TASK INSTRUCTIONS - Beneath this instruction is a block of data; output from it exactly the lines that run from the one containing "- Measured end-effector" through the one containing "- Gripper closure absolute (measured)", inclusive.

** MATERIALS PROVIDED follows **

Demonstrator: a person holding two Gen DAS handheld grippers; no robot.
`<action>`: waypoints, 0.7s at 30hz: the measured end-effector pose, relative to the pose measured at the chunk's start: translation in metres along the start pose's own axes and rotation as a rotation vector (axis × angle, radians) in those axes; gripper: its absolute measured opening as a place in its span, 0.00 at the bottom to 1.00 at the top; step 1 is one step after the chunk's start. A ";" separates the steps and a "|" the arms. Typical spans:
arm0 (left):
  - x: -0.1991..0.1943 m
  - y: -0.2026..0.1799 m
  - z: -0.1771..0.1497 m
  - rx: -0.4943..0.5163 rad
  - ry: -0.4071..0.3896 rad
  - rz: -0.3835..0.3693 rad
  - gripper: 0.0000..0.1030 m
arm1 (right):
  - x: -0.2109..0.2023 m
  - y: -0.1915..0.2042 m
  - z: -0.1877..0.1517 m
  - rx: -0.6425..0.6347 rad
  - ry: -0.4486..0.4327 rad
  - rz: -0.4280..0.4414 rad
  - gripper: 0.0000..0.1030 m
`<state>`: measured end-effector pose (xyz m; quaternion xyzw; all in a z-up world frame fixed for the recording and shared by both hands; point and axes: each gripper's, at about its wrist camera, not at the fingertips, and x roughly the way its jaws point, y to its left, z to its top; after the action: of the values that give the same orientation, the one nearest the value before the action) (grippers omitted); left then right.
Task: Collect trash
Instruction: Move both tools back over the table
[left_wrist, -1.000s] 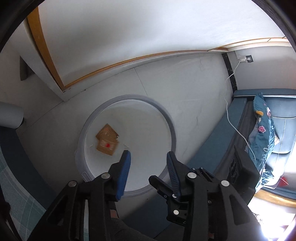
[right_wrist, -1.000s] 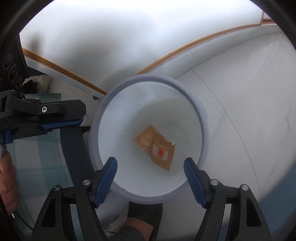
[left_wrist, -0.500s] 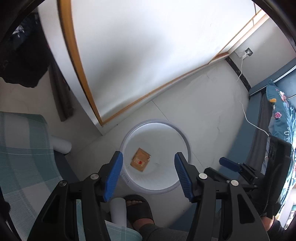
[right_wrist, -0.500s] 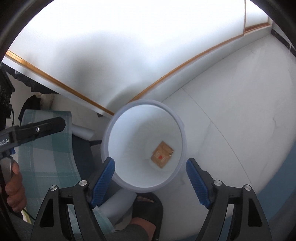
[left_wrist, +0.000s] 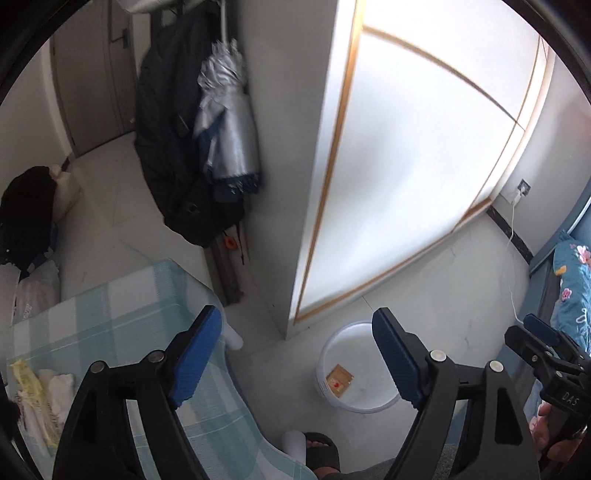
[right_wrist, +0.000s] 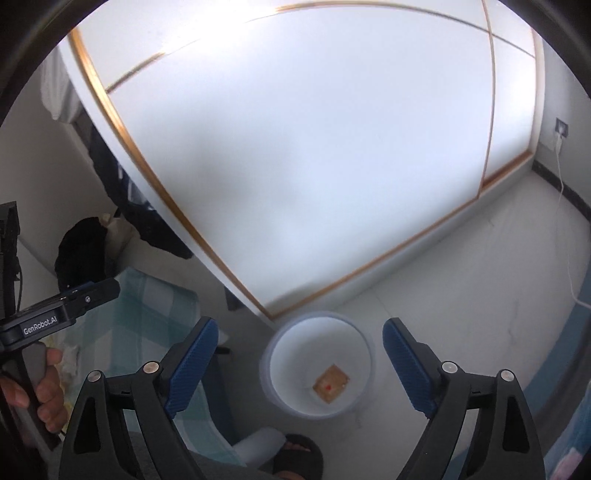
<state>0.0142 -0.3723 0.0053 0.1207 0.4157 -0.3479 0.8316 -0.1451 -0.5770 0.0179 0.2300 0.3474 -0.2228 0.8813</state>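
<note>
Clothing, a dark coat and silver umbrella, hangs beyond the checked-cloth counter. Brown square wrapper lies inside the round white bin on the floor. Left tool and right tool hover high, fingers apart, empty.

The floor is pale, glossy tile with thin grout lines. A tall white wardrobe with gold-trimmed sliding panels stands along it, brightly lit from the upper side. Beside the wardrobe's end, a black coat and a folded silver-and-blue umbrella hang together. A worktop covered in a light-blue checked cloth occupies the lower left. A white cable runs down from a wall socket on the far wall.
</note>
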 end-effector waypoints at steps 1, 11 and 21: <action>-0.011 0.006 0.001 -0.009 -0.025 0.010 0.82 | -0.010 0.009 0.005 -0.016 -0.026 0.009 0.89; -0.105 0.070 -0.013 -0.131 -0.247 0.164 0.96 | -0.094 0.119 0.012 -0.208 -0.248 0.212 0.94; -0.171 0.146 -0.049 -0.233 -0.359 0.347 0.97 | -0.113 0.226 -0.018 -0.319 -0.303 0.404 0.96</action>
<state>0.0130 -0.1604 0.0943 0.0299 0.2720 -0.1659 0.9474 -0.1039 -0.3612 0.1441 0.1171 0.1899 -0.0171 0.9747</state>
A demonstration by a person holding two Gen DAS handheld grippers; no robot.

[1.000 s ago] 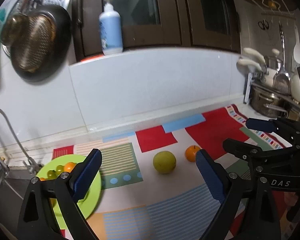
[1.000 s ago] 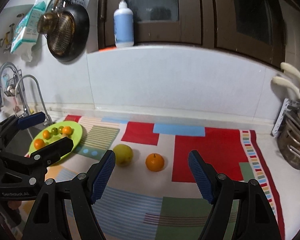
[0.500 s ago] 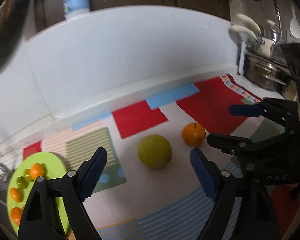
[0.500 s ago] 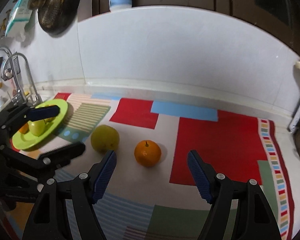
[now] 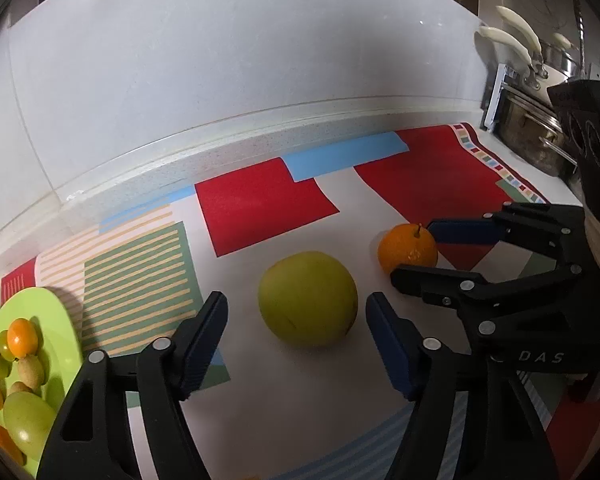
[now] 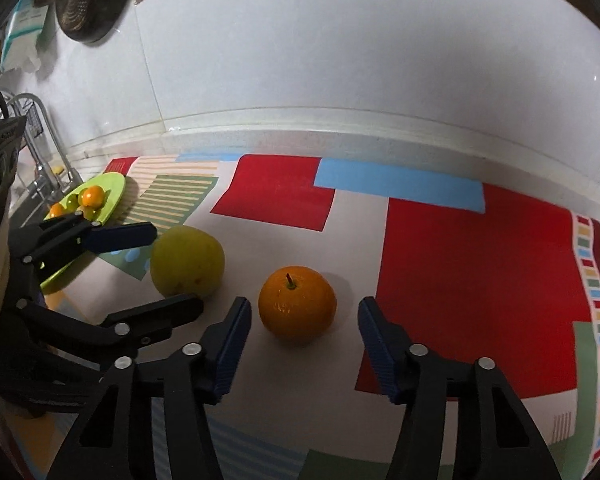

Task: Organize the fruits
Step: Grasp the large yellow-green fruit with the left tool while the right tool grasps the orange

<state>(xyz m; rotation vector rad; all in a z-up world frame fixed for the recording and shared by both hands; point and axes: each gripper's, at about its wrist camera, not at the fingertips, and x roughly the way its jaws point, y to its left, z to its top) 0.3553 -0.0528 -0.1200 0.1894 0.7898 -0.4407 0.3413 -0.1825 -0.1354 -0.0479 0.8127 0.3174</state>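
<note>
A yellow-green apple and an orange lie side by side on a patterned mat. My left gripper is open, its fingers on either side of the apple and just short of it. My right gripper is open, its fingers on either side of the orange without touching it. In the right wrist view the apple lies left of the orange, with the left gripper around it. A lime-green plate at the left holds several small orange and green fruits; it also shows in the right wrist view.
A white tiled wall runs along the back of the counter. Steel pots stand at the far right. A tap and sink are at the far left beyond the plate. The mat extends right of the orange.
Both grippers have moved forward and down toward the mat. The left one has closed in on the apple, the right one on the orange. Both stay open.
</note>
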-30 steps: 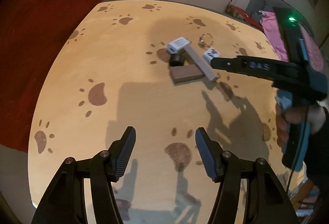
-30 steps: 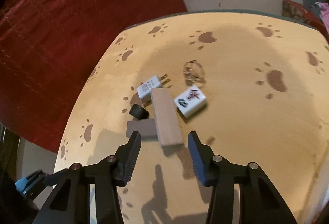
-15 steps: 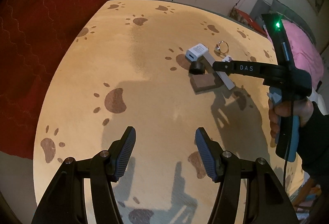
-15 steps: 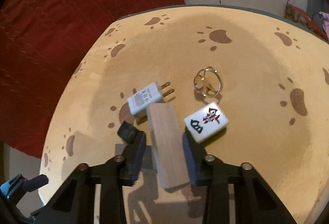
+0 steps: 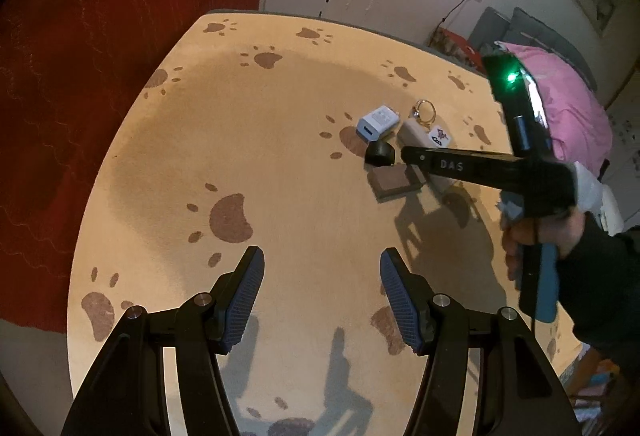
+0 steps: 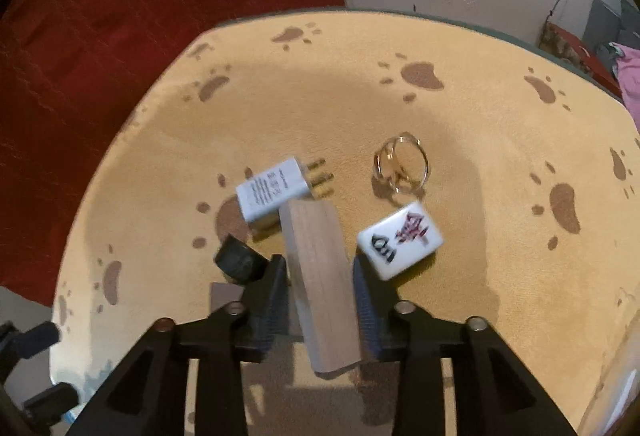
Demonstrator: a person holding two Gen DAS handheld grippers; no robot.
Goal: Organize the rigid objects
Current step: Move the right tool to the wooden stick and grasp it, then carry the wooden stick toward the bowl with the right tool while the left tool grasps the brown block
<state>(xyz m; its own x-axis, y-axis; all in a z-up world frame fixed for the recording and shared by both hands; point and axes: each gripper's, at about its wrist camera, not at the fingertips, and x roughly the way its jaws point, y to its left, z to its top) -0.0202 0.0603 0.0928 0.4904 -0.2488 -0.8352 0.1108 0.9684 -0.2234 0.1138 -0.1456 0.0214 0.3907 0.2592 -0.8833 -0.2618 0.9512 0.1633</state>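
My right gripper (image 6: pixel 320 288) is clamped on the pale wooden block (image 6: pixel 320 276), its pads pressing both long sides. My left gripper (image 5: pixel 320 292) hangs with fingers apart, holding nothing, over the near part of the tabletop (image 5: pixel 240 116). The other 5 pieces lie in a loose cluster: white charger (image 6: pixel 274 190) far left, key ring (image 6: pixel 402 164) far right, mahjong tile (image 6: pixel 400 240) just right of the block, black cap (image 6: pixel 236 262) and brown slab (image 5: pixel 394 180) on its left. I judge the sorting barely begun: only 1 piece in hand, no row or pile yet.
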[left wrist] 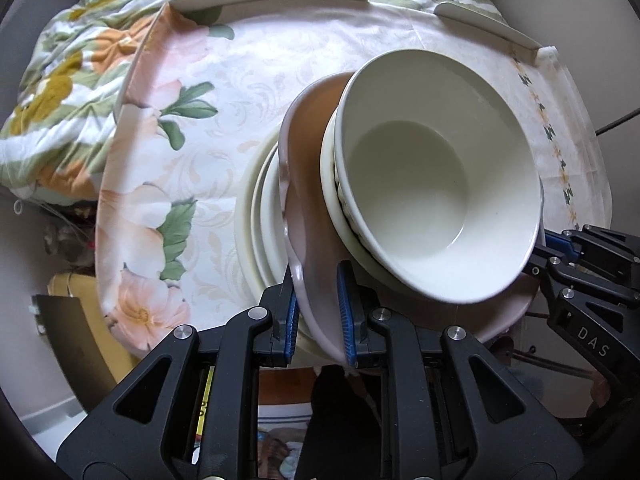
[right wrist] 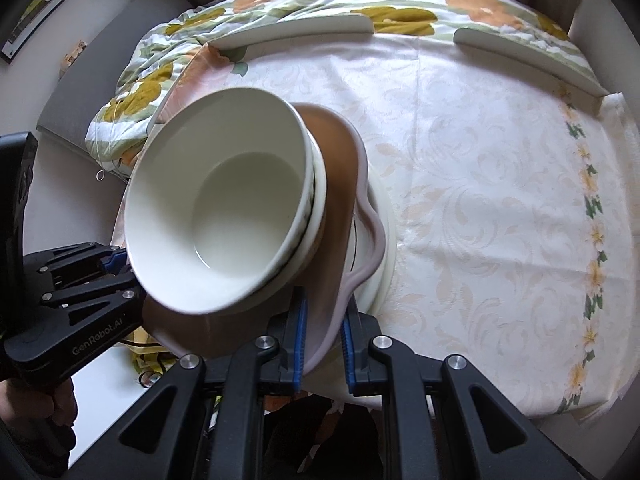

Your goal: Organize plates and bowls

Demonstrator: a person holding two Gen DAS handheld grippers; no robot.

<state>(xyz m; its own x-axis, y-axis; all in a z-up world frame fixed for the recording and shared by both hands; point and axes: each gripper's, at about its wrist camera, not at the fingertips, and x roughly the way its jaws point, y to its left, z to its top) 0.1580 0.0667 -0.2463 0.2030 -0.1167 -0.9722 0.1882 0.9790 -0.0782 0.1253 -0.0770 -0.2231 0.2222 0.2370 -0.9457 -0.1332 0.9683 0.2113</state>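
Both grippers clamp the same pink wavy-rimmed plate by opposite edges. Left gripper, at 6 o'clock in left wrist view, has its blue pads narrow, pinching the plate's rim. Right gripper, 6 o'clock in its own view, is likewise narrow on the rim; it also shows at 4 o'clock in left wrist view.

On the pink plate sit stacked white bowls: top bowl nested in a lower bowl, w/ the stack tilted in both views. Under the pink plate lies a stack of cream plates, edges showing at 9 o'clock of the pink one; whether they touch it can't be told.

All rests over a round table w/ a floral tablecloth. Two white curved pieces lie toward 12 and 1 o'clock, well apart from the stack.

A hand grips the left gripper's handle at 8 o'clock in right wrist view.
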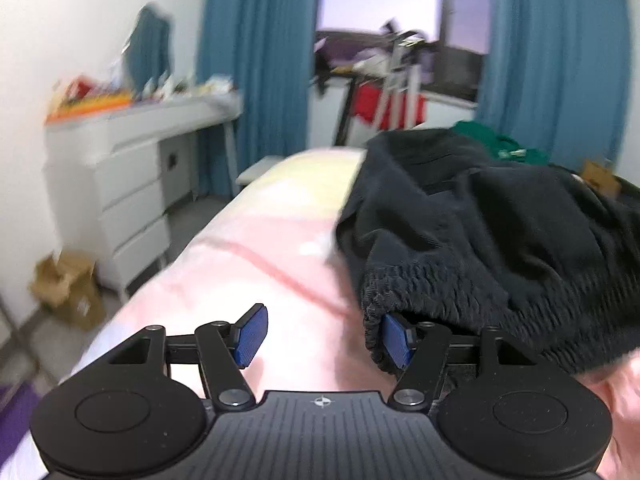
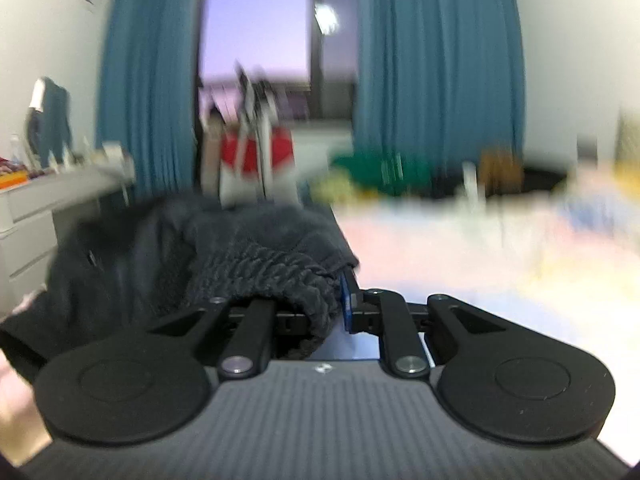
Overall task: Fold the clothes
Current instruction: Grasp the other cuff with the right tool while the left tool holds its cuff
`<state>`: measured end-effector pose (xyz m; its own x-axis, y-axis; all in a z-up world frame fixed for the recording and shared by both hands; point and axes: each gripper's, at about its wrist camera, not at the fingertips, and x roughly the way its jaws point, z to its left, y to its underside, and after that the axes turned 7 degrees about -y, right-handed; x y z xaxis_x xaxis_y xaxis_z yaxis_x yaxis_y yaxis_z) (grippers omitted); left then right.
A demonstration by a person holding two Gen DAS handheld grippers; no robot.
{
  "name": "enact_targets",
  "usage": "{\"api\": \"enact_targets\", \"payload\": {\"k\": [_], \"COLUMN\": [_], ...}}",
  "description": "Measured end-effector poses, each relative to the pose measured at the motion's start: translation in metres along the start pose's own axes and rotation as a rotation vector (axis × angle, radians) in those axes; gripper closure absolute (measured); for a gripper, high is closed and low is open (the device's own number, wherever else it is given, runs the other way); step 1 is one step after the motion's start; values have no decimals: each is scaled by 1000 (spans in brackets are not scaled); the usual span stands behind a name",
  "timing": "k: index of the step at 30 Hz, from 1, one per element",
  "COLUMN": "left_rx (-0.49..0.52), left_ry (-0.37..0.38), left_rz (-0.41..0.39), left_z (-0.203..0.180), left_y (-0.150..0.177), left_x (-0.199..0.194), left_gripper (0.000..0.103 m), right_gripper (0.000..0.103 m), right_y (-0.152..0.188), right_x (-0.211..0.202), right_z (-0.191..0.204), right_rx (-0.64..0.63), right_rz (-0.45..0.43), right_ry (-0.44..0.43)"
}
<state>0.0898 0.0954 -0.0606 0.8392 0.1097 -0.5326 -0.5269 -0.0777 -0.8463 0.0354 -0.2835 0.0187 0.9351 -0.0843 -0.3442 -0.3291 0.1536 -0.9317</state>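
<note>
A black garment [image 1: 492,224] with a gathered elastic waistband lies bunched on the pink bed [image 1: 248,248]. My left gripper [image 1: 322,338] is open; the waistband's edge drapes over its right finger [image 1: 394,340] while the left finger [image 1: 252,334] is bare. In the right wrist view the same black garment [image 2: 192,248] sits left of centre, and my right gripper [image 2: 334,304] is shut on its waistband, whose folds cover the left finger. That view is motion-blurred.
A white dresser [image 1: 132,168] with clutter stands left of the bed, a cardboard box [image 1: 66,288] on the floor beside it. Blue curtains [image 1: 256,48] frame a window. A green garment [image 1: 500,140] and other clothes lie at the bed's far end.
</note>
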Motion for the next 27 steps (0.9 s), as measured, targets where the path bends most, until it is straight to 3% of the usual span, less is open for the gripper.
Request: {"api": "enact_targets", "payload": {"k": [4,8,14,16,17,18,19,23,27], "left_rx": [-73,58,250,264,237,209,185,96,-26], "left_ry": [-26,-60,-42,-31,-14,3,21,62,43], "left_rz": [70,-3,-97,-134,-127,-120,-115,-129,-168], "left_z": [16,2,-37,-44,-44,-44,-44,-31,3], "left_y": [0,5,15,12,6,1,-6,-43,-103], "left_x": [14,15,19,21,24,26,28,30,34], "left_gripper": [39,41,41,49,56,80,89,94,94], "right_gripper": [86,83,83,83,84,84,85,86,86], "right_y": [31,38,47,50,51,52,50,50,50], "right_x": [20,25,37,34,32,29,26,15,4], "right_z": [-4,4,1,-2,-3,-4,-2,4,34], "right_rx": [24,8,65,93,107,119,119,113,139], "right_rz": [225,238,254,249,247,245,246,225,206], "right_ry": [-14,-24,-39,-57,-66,-72,-67,-76,-152]}}
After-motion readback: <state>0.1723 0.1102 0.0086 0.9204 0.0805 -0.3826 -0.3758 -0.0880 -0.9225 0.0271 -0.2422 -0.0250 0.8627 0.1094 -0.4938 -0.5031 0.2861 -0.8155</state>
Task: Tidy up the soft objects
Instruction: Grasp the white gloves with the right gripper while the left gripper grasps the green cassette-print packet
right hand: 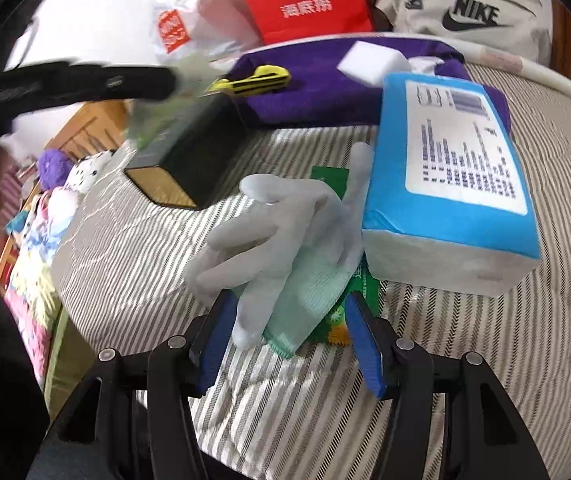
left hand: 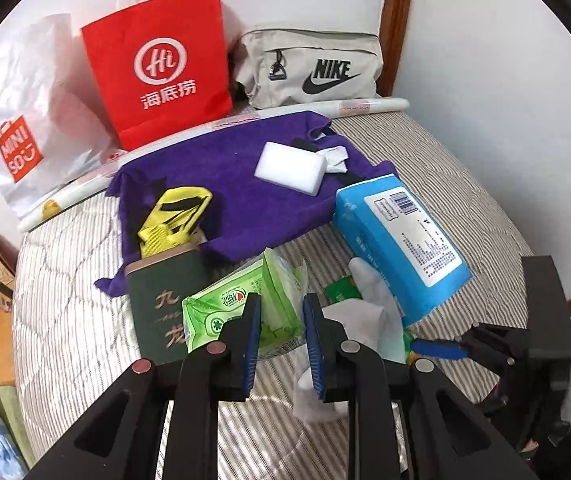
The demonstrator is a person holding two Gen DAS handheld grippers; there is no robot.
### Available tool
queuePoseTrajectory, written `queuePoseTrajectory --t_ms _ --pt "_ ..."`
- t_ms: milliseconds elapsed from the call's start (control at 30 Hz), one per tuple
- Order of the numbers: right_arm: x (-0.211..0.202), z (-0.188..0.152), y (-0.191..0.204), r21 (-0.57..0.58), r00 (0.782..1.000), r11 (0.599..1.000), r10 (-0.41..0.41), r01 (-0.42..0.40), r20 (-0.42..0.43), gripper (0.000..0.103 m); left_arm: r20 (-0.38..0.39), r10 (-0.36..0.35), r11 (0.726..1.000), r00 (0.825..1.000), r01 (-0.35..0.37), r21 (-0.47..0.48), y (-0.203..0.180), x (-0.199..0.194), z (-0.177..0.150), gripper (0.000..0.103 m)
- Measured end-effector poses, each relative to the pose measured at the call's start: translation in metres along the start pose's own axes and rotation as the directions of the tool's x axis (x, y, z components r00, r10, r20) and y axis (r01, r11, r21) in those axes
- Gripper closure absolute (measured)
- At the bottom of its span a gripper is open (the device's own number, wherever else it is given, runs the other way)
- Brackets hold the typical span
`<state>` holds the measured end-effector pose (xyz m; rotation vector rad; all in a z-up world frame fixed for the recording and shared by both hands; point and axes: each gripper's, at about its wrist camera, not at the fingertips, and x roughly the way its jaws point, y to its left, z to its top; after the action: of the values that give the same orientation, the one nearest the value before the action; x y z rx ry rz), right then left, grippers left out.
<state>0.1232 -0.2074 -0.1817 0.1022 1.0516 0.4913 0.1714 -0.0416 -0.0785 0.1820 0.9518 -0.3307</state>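
My left gripper [left hand: 281, 304] is shut on the end of a green wet-wipes pack [left hand: 225, 308], lifted just above the striped bed. In the right wrist view that gripper [right hand: 157, 80] is a blur at the upper left, with the green pack [right hand: 157, 120] hanging from it. My right gripper [right hand: 291, 300] is open, its blue fingers on either side of a pale glove with a green cuff [right hand: 285, 240] that lies on the bed. The glove [left hand: 369, 280] rests against a blue tissue pack [right hand: 445, 168]. The right gripper [left hand: 437, 348] also shows low on the right in the left wrist view.
A purple cloth [left hand: 245, 184] carries a white sponge [left hand: 291, 166] and a yellow-black item [left hand: 177, 216]. A dark green box [left hand: 161, 304] lies beside it. A red paper bag [left hand: 157, 64], a Miniso bag [left hand: 17, 120] and a Nike bag [left hand: 309, 68] stand against the wall.
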Motion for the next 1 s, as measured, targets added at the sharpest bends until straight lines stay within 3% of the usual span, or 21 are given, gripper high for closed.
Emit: queuePoseTrajectory --t_ms 233,367,433,467,500,567,833,1000 --pt "0.009 0.006 0.004 0.123 0.999 0.992 -0.008 0.004 0.033 0.043 0.061 -0.005 0.999 0.998 0.006 -0.031 0.020 -0.024 -0.021 0.082" --pt "0.017 0.009 0.011 0.165 0.997 0.985 -0.062 0.054 0.045 0.044 0.077 -0.008 0.999 0.997 0.012 -0.048 0.030 -0.031 -0.029 0.082" --pt "0.020 0.011 0.015 0.164 0.993 0.982 -0.108 0.097 0.057 0.058 0.082 -0.013 0.998 0.997 0.018 -0.057 0.036 -0.032 -0.032 0.082" --pt "0.021 0.011 0.019 0.147 0.988 0.980 -0.142 0.132 0.061 0.077 0.085 -0.012 0.998 0.996 0.017 -0.064 0.040 -0.033 -0.034 0.082" --pt "0.023 0.011 0.020 0.126 0.986 0.981 -0.154 0.146 0.060 0.085 0.088 -0.010 0.997 0.996 0.017 -0.073 0.043 -0.034 -0.036 0.082" --pt "0.022 0.011 0.024 0.091 0.985 0.985 -0.154 0.147 0.075 0.092 0.095 -0.009 0.995 0.995 0.018 -0.093 0.050 -0.035 -0.041 0.082" --pt "-0.025 -0.005 0.033 -0.008 0.990 0.999 -0.031 0.032 0.137 0.093 0.099 -0.010 0.985 0.995 0.027 -0.170 0.069 -0.044 -0.066 0.082" --pt "-0.052 -0.023 0.029 -0.034 0.985 0.998 -0.039 0.046 0.169 0.093 0.080 -0.011 0.979 0.997 0.027 -0.202 0.070 -0.043 -0.089 0.082"
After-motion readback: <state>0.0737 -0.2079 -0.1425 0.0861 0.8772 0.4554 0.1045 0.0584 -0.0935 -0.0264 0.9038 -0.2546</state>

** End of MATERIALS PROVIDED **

RESPONSE -
- Measured end-effector poses, each relative to the pose measured at the call's start: translation in metres along the start pose's own axes and rotation as the directions of the tool's x axis (x, y, z components r00, r10, r20) and y axis (r01, r11, r21) in those axes
- Gripper closure absolute (measured)

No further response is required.